Credo che tutti siamo religiosi, chi più, chi meno e chi in maniera “differente”… certo non ritengo sia evolutivo affidarsi ad un Dio con la barba che è buono o cattivo a seconda delle situazioni, oppure che sia un giudice, un papà, un amico, un fratello, oppure che ti organizza un’orgia con le vergini (sempreché se ne trovino ancora…) se fai la bravata di farti esplodere su un pullman pieno di bambini, oppure… beh, potremmo andare avanti per ore… Io non dico che coloro i quali hanno fede in queste cose siano dei deficienti, per carità; però ritengo che molte religioni siano nate dal bisogno dell’uomo di avere un “ombrello” contro le intemperie che si chiamano paura, ansietà, senso di vuoto interiore e di impotenza. Ed ormai esse risultano così incarnate nella nostra società che forse non possiamo più evitare di prenderne atto. Prova ne sia il fatto che tutte le religioni, presto o tardi, s’intrecciano con la politica, il potere, la pecunia. Secondo me, sarebbe il caso di chiedersi come mai, per esempio, migliaia di anni fa qualcuno ha sentito il bisogno di dire agli altri: “Non mangiate la carne di porco!”… oppure: “Non desiderare la donna d’altri!”… Probabilmente ci sono delle ragioni più etiche, più storiche (o più di convenienza), che non veramente religiose.
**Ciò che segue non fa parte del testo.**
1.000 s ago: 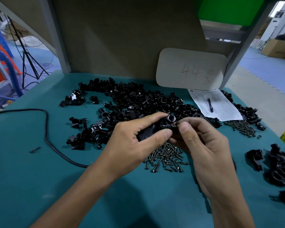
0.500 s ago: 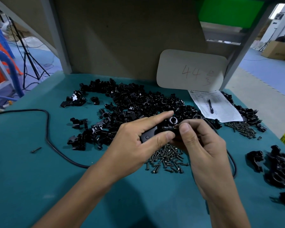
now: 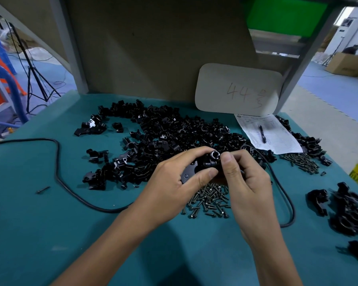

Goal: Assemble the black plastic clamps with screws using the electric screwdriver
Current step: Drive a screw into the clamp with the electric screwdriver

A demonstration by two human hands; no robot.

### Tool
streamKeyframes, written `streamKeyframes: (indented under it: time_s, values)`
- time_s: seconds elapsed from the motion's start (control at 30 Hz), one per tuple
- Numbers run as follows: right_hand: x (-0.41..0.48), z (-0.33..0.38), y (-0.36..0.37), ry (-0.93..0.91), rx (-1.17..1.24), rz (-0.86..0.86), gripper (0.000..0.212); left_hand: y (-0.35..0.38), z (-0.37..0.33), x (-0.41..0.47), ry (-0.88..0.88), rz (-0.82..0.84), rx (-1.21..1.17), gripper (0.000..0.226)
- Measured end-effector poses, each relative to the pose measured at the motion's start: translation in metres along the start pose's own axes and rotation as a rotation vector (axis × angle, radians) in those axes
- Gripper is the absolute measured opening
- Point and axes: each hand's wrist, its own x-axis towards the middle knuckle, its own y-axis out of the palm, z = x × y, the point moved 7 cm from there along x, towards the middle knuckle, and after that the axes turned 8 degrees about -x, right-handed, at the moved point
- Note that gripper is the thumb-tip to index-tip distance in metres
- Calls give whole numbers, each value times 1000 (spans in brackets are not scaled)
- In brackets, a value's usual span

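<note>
Barely anything is shifting since a second ago: we are keeping both hands closed on one black clamp [image 3: 207,162], left hand [image 3: 174,182] gripping its body, right hand [image 3: 246,178] pinching at its ring end, so screw-seating seems ongoing. It is hovering just above the loose screws [image 3: 209,201]; beyond, the clamp pile [image 3: 174,133] is lying unassembled.

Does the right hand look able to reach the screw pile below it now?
Probably yes, but not at once. The screw pile lies uncovered just below the right hand. That hand, however, pinches at the black clamp gripped by the left hand, so it must let go first.
</note>
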Motion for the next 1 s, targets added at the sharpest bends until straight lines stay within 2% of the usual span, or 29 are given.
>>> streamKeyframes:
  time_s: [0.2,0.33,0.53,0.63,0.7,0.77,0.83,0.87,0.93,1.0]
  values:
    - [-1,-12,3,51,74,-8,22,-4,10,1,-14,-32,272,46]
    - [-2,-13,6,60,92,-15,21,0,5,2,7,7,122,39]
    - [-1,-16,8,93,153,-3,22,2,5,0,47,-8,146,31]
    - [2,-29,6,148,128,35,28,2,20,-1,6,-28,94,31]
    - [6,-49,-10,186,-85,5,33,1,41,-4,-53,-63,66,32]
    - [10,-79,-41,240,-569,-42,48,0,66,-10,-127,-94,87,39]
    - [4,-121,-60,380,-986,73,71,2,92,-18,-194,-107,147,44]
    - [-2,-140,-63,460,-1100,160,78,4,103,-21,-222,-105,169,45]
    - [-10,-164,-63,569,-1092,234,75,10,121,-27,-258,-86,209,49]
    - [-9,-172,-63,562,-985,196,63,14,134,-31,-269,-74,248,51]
A mio modo di vedere, “religione” è un’altra cosa: sento che siamo gocce di luce che percorrono un cammino di ritorno al sole assoluto – Dio – dal quale ci siamo staccati, forse per fare esperienza… chissà? Il discorso sarebbe un po’ lungo… però… Dio siamo noi, nella nostra unità! Unità che ora non c’è (e si vede!…) ma, non a caso, siamo qui che cerchiamo di crearla! Fra migliaia di anni (e forse ce ne vorranno ancora migliaia), quando sarà l’unione completa tra le nostre anime, non sarà più necessario sostenere esami, su questa terra o su altre, per imparare delle cose e per abbandonarne altre: e allora sarà il “paradiso”! Ma, come ha detto il Buddha: “Il paradiso sarà tale quando tutti saremo là”… Non è come in una gara nella quale vince chi arriva primo, ma è come in una gita il cui senso è veramente compiuto quando è arrivato anche l’ultimo. Ed in questo caso quello che ha i mezzi per arrivare primo, invece di tagliare il traguardo… torna indietro per aiutare gli altri, finché sono arrivati tutti; solo allora, con un passo sublime, taglieremo il traguardo tutti insieme. È questo, che io chiamo “religiosità”!
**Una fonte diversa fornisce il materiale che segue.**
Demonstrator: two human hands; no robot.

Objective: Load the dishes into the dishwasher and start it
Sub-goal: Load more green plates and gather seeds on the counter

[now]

Hai parlato di Jainismo, potresti spiegarci cos’è e in cosa consiste?
Proprio in questi giorni i tragici sconvolgimenti sociali che si stanno verificando in Birmania stanno dando visibilità ai monaci jainisti, tra gli altri fieri e indomiti combattenti nella non-violenza: nei – pur scarsi – documenti filmati che ci giungono da quella regione, si possono osservare vari monaci che portano una pezzuola bianca dinanzi alla bocca. Il Jainismo, infatti, prevede l’assoluta intenzione di evitare di arrecare danno a qualsiasi forma di vita, anche perché postula fermamente il concetto di reincarnazione, per cui una zanzara che tu uccidi potrebbe essere tuo padre che momentaneamente si è reincarnato… Tra l’altro questa è una storia che tira in ballo anche la moderna fisica quantistica, perché noi riteniamo che siano relativamente poche le anime esistenti. Molte meno degli abitanti del mondo che conosciamo, senza contare gli altri mondi, gli altri universi e le altre forme esistenziali... Questo ci porta a pensare che ciascuno di noi stia facendo diverse esperienze contemporaneamente, su diversi piani dell’esistenza.
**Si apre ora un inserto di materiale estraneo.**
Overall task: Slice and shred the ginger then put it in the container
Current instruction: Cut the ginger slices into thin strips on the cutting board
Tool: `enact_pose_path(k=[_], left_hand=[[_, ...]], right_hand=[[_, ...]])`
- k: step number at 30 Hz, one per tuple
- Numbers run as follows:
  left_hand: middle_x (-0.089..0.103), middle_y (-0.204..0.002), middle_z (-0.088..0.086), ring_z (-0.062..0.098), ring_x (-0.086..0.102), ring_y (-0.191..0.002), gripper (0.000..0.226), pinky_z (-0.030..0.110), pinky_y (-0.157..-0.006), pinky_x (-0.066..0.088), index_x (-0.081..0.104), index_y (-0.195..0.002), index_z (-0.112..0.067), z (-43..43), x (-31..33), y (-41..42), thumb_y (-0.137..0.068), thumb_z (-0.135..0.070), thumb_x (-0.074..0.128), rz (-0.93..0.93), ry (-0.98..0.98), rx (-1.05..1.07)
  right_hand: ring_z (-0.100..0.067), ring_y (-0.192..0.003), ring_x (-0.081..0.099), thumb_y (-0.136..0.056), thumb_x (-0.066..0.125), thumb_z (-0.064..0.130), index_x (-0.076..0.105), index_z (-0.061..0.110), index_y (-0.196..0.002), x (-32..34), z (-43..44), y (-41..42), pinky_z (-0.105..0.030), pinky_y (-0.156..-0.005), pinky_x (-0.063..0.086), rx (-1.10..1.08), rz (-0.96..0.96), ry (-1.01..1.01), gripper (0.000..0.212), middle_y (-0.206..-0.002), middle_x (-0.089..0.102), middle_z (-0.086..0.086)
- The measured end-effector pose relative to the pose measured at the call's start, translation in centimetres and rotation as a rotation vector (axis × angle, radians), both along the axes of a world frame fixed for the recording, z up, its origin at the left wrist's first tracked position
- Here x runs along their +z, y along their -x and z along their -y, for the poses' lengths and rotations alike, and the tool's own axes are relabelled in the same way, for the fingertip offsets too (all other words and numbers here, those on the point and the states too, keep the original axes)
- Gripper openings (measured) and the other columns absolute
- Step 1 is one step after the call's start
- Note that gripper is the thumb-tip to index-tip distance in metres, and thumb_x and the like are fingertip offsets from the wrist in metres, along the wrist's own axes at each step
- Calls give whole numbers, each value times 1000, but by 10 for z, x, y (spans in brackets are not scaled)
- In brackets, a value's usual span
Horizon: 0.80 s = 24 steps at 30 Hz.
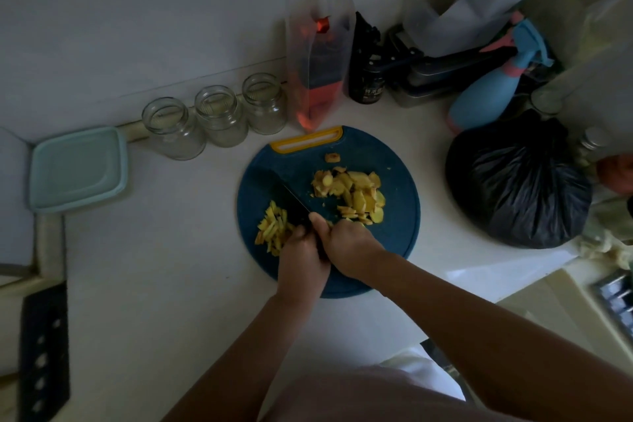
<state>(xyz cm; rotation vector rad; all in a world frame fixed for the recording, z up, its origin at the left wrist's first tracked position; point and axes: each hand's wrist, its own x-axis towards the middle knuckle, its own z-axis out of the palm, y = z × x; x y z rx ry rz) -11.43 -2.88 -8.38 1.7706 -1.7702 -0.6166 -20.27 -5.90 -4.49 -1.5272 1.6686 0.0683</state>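
- Right hand [346, 243]: clenched round the handle of the knife [296, 202], thumb up by the heel of the blade; the dark blade points toward the far left edge of the cutting board [397, 226].
- Left hand [303, 259]: fingers bent down onto the ginger just beside the blade, near the board's near left edge; the light is dim, so I cannot tell whether it pinches the pieces or only presses them.
- Ginger slices [356, 193]: a loose overlapping heap right of the board's centre, not yet shredded; one small offcut lies apart near the far edge.
- Ginger shreds [272, 231]: a fan of thin sticks at the left edge, left of the blade.
- Handling, as judged: slices are light, stiff and likely damp, so they may slide under the blade; stack a few flat and hold them from above, fingertips tucked back; shreds scatter easily, so gather them by scooping.
- Container [77, 169]: pale teal, lid on, at the left edge of the counter [171, 267], well apart from the board; glass jars [221, 115] stand along the far edge.
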Motion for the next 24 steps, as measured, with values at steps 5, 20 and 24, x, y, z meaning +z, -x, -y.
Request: enact_pose_path(k=[5,20,24], left_hand=[[65,-71,9,20,58,-65,13,29,-58,42,69,-80,-5,6,6,-3,-88,-11,63,-141,-63,110],[61,-77,-10,6,59,-73,13,10,-61,41,67,-93,-13,8,19,-2,-82,-19,72,-199,-201,148],[69,-76,-6,15,68,-77,6,31,-74,56,73,-87,-14,16,25,3,-84,-12,69,-355,-339,209]], right_hand=[[-33,-98,59,-102,20,54,55,4,-123,11,1,16,-34,-79,41,-126,72,-32,64,-103,59,-22],[-28,-80,51,-97,21,62,39,17,-65,15,-34,44,-35,-76,41,-184,54,-37,58,-65,43,-2],[-27,-78,57,-97,20,63,40,16,-65,17,-36,43,-35,-78,46,-192,62,-72,60,-65,46,-4]])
Il Jainismo, comunque, non venera alcun Dio; crede nell’autodeterminazione di ogni uomo e nella coscienza individuale. Vi sono circa 12 milioni adepti (la maggioranza si trova in India, ma ve ne sono molti, per esempio, anche negli Stati Uniti… chissà cosa ne pensa Bush?…). I monaci, in particolare, fanno voto di tenere come sacri tre principi fondamentali:

• Non mentire mai
• Non arrecare danno ad alcun essere vivente
• Praticare la castità

In India i seguaci di questo credo sono veramente intransigenti (agli occhi d’un occidentale): molti, come ho detto poc’anzi, portano una mascherina davanti alla bocca per evitare di respirare i batteri (non per paura, ma per non ucciderli); nell’incedere, spazzano il terreno innanzi con un’apposita scopettina, prima di posare il piede, onde evitare di calpestare insetti od altri esseri viventi; non viaggiano dal tramonto all’alba (al buio si può correre il rischio di calpestare inavvertitamente qualcosa di vivo…; vestono esclusivamente di bianco e, di più, le persone più elevate vivono assolutamente nude e non posseggono altro che la suddetta scopettina ed una ciotola; tralasciano di nutrirsi di alcun alimento che possa contenere la vita, per esempio i germogli, i tuberi, le patate, l’aglio. È evidente che alcune di queste pratiche paiono veramente estreme, dal nostro punto di vista… insomma, sembra una vita grama, eh?… Probabilmente in India è un poco più semplice (qui non credo sia possibile vivere secondo questo tipo di abitudini), però il mio tentativo di vivere all’occidentale pur perseguendo l’obiettivo di non recare danno ad altri esseri viventi, sta riuscendo. La prima scelta è un’alimentazione vegana, vale a dire non solo non nutrirsi di “cadaveri”, ma neanche di prodotti di animali sfruttati (tipo, miele, uova, latte e derivati…). E neppure utilizzare lana, seta, pelli, cuoio…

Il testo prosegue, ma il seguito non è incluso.